It would be nice to know if it is estimated to be in a couple of months from now, or if the changes will take longer than that (but before end 20223 :slight_smile: )

I’ve already answered that there is no decision yet on what they are doing, this is a proposal. I can’t give you a time, I don’t think John can give you a time. They have to decide what they are going to do, and then there are going to be some changes that need to be made to the payout scripts, any relevant documentation, possibly the node dashboard that estimates earnings, and a variety of other internal documents, spreadsheets, and the like. Assuming they plan this out, then they will have a better idea of when it will make sense to cut over to what the new economic model will be.

As of right now, I have not seen anyone talk about a date, other than before the end of the year. I haven’t even read someone hint at a date.

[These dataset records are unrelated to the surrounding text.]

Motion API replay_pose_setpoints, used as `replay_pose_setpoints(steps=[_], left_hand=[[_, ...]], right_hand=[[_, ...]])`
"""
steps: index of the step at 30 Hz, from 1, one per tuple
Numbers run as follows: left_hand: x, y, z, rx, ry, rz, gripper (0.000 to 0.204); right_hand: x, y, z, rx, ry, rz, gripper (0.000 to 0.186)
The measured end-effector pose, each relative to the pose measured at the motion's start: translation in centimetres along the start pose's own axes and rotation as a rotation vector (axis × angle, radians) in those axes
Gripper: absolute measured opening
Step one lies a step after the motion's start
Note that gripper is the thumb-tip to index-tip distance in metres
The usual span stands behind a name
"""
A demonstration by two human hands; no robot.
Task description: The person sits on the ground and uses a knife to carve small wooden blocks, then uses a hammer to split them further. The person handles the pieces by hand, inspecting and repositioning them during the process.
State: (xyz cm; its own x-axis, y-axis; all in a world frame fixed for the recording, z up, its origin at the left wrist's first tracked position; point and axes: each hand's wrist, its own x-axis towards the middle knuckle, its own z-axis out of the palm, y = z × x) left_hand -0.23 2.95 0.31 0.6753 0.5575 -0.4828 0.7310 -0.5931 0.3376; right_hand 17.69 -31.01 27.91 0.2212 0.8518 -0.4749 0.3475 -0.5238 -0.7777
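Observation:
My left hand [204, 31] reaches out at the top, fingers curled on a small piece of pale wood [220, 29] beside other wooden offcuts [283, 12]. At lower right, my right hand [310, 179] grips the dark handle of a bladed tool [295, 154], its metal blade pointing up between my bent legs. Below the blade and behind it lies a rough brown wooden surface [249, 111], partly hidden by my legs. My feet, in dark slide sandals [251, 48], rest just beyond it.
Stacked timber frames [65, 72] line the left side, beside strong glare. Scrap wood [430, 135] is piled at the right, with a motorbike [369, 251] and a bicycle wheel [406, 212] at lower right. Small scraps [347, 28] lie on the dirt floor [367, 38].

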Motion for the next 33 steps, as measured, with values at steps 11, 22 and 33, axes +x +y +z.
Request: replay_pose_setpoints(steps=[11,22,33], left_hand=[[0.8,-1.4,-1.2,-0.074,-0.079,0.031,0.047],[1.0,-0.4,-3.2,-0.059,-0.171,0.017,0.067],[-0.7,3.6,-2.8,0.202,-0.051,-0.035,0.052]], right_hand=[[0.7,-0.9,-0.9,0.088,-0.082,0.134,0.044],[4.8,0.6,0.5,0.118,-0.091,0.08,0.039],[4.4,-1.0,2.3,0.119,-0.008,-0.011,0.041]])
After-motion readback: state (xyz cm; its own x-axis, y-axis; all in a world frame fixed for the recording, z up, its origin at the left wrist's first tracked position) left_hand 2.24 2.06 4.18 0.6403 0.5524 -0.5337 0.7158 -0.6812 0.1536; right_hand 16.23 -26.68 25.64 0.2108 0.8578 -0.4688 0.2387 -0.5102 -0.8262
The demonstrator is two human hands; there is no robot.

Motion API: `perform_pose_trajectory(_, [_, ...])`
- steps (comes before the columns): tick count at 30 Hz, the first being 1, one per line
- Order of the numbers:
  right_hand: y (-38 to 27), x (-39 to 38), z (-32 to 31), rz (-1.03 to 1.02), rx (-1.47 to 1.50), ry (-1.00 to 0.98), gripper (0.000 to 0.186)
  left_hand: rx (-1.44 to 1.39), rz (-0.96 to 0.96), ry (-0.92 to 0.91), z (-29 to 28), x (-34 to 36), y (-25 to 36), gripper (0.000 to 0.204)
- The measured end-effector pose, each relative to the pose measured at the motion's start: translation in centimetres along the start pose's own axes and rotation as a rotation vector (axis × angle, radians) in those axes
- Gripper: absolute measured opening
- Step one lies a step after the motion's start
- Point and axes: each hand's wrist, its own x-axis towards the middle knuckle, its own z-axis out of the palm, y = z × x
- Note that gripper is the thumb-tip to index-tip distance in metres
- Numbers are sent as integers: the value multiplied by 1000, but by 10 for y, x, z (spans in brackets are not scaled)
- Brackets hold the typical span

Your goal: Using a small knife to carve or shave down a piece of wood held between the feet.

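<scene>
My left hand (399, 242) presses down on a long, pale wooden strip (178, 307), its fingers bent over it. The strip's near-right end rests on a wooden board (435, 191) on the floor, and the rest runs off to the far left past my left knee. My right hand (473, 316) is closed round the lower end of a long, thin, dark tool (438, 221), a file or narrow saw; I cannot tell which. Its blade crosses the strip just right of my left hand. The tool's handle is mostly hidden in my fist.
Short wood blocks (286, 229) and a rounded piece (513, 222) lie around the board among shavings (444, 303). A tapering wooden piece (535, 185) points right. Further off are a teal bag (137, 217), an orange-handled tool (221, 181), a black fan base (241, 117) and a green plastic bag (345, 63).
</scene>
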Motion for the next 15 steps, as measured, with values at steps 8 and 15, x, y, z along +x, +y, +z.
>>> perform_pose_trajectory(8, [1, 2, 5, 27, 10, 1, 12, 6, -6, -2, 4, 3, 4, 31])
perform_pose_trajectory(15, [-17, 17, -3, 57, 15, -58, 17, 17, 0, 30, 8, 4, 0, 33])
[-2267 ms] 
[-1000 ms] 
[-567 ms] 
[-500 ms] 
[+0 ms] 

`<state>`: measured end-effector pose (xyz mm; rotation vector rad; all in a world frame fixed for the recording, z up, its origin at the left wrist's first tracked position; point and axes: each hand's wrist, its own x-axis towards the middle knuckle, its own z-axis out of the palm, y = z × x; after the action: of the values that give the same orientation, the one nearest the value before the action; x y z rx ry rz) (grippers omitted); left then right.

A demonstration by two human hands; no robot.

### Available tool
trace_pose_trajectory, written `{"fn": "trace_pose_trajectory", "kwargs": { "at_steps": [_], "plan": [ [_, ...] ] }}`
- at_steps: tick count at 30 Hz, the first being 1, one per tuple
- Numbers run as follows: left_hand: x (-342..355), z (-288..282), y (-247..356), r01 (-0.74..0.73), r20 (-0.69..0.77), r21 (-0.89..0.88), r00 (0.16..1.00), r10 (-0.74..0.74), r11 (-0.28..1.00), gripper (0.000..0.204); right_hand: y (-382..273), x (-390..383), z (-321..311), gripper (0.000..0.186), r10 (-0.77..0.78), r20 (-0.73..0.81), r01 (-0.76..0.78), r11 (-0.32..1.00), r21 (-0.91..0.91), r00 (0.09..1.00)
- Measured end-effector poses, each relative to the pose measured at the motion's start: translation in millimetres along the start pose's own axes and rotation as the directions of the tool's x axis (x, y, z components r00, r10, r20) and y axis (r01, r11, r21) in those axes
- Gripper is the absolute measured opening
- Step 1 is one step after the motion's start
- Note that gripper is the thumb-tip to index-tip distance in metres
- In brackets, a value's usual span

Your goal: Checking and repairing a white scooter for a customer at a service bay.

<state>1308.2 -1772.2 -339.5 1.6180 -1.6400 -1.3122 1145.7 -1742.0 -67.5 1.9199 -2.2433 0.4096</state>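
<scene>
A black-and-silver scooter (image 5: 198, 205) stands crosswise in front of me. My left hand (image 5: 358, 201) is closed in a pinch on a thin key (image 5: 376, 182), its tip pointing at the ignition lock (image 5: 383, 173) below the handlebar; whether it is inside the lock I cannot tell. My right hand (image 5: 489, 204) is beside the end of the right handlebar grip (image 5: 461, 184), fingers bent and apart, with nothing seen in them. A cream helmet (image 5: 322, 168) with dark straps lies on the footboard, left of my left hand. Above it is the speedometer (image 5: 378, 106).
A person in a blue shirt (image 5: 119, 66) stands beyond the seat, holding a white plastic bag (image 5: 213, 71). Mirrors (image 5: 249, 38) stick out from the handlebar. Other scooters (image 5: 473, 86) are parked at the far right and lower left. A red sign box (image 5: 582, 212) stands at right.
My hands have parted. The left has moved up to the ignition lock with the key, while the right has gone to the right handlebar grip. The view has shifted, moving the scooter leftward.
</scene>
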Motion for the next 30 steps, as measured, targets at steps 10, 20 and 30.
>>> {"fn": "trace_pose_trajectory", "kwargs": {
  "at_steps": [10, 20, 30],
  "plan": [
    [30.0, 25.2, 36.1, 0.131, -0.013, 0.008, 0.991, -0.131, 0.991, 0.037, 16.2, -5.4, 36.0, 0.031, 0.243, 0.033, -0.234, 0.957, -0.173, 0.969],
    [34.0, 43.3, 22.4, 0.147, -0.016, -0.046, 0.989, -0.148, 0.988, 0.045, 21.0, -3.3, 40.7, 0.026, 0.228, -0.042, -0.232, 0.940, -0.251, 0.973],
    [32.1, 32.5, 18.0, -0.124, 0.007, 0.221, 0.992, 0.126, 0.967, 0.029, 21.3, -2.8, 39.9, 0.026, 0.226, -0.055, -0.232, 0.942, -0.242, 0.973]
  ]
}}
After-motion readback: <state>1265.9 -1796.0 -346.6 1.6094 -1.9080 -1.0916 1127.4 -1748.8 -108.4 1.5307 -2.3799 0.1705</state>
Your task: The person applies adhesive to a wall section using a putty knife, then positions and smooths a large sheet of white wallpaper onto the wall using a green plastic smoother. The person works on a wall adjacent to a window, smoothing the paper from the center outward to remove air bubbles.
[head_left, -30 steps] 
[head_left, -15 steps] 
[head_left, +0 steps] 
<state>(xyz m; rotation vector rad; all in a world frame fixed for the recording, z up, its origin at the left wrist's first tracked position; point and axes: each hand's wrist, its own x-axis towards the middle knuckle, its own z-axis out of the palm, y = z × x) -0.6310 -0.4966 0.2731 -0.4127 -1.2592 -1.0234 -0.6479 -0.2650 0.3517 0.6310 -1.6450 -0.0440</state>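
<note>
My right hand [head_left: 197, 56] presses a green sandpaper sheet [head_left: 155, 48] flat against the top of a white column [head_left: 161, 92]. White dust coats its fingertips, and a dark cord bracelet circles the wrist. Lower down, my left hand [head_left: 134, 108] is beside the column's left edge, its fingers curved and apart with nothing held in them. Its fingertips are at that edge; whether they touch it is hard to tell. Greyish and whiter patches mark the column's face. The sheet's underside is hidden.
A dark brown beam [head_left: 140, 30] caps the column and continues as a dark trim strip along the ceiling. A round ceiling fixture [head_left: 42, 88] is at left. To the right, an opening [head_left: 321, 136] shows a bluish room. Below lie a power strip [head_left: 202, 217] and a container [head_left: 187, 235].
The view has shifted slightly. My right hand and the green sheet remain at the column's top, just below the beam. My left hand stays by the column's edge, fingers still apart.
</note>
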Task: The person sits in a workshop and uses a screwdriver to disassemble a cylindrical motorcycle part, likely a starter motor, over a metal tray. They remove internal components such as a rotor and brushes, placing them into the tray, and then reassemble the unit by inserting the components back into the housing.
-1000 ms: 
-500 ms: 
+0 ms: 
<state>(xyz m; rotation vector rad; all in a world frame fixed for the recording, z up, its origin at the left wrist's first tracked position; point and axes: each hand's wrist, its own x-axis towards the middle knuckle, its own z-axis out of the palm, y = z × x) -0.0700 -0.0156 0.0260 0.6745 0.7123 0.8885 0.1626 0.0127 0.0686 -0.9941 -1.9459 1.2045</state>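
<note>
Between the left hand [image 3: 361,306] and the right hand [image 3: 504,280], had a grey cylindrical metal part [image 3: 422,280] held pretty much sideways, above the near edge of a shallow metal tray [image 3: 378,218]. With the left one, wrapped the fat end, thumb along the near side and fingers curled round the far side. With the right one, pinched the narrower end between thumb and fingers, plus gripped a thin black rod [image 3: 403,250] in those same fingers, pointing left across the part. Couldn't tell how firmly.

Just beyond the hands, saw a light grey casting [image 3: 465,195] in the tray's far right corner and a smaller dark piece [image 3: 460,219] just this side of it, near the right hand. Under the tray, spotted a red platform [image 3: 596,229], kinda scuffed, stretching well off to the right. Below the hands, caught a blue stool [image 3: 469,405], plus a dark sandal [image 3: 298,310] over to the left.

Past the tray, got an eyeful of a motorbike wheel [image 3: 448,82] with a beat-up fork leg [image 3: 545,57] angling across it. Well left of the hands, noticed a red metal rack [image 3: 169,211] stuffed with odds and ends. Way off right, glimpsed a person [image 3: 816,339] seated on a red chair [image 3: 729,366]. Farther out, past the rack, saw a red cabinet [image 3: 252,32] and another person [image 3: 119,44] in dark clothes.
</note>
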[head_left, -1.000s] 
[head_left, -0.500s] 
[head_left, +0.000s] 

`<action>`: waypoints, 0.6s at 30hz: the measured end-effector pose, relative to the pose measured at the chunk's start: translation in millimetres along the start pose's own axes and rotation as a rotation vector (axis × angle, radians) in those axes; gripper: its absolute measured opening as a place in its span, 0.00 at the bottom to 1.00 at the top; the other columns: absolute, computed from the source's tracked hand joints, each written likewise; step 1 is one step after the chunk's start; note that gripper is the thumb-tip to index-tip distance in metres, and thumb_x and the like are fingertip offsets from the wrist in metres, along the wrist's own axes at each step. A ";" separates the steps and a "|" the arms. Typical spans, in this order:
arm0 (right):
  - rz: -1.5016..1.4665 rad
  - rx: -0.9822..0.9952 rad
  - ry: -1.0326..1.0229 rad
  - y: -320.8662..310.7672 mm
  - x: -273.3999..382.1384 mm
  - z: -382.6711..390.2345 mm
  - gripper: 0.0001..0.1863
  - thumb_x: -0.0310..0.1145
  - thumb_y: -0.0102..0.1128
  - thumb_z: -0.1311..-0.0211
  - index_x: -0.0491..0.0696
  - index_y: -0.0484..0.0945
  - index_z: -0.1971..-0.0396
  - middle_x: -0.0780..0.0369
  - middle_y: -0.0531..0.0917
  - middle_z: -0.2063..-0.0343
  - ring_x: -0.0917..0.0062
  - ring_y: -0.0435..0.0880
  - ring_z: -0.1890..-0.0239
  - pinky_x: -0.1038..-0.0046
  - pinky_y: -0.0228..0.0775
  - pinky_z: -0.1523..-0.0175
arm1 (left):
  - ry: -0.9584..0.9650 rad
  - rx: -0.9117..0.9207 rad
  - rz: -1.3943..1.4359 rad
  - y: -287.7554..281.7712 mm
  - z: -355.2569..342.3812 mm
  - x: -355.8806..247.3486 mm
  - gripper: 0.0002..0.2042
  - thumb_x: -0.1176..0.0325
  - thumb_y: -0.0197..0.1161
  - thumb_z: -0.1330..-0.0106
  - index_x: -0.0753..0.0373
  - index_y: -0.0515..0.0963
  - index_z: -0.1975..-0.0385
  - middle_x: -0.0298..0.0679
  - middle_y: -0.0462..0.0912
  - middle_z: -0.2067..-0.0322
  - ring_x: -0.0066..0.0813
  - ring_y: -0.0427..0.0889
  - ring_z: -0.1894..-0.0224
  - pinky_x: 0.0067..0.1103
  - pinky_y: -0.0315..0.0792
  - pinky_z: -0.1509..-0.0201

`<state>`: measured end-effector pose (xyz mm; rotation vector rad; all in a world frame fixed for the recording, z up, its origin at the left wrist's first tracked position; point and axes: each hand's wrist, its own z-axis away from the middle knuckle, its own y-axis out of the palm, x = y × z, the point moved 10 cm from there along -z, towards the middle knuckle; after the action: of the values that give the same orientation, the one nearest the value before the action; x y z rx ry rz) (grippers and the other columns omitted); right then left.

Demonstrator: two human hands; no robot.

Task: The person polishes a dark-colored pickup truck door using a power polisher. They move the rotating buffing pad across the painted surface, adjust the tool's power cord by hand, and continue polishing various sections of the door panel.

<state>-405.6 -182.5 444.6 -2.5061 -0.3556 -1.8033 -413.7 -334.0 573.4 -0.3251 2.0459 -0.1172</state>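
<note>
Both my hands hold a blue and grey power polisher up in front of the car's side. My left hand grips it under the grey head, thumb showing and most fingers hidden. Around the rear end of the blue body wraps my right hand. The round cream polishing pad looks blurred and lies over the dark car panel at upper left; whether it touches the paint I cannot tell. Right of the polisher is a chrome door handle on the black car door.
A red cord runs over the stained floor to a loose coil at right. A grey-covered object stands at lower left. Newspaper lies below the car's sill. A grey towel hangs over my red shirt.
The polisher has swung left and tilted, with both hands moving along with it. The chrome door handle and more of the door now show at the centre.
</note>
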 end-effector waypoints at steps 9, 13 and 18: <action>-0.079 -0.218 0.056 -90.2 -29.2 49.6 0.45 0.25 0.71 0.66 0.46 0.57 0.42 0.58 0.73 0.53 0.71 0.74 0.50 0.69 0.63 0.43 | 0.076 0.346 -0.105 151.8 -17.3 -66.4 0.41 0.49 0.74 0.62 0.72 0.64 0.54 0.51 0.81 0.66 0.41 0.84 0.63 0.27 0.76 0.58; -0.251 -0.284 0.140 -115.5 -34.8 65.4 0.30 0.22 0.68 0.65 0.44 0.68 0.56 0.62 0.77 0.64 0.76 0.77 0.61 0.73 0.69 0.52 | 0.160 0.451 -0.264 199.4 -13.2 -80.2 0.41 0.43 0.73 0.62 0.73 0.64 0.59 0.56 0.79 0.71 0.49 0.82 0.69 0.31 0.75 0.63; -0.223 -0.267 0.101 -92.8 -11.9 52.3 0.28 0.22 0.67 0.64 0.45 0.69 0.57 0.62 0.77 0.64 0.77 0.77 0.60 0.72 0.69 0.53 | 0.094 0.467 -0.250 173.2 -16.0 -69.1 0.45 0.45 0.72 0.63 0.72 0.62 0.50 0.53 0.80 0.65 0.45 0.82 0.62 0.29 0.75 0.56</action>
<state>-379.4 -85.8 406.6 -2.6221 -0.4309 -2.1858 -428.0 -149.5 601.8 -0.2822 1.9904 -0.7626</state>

I would assume that it would not impact the most current payout, and likely there would be a payout gap after they announce the rollout strategy. That’s a guess on my part, but considering they would have to update the dashboard and such, and communicate these changes out, it will take some time. I also expect a lot of node operators to show up after that payout day who either are running an outdated version of the node software, or never check the forum, to be asking a lot of questions. For those SNO’s, it may go off like a bomb, unless Storj Labs sends out an email or adds details to the dashboard.

So, no date. Maybe John will talk about one in the Twitter meeting. But I think when they announce the final decision on the numbers, they will likely also announce the plans for when they will switch.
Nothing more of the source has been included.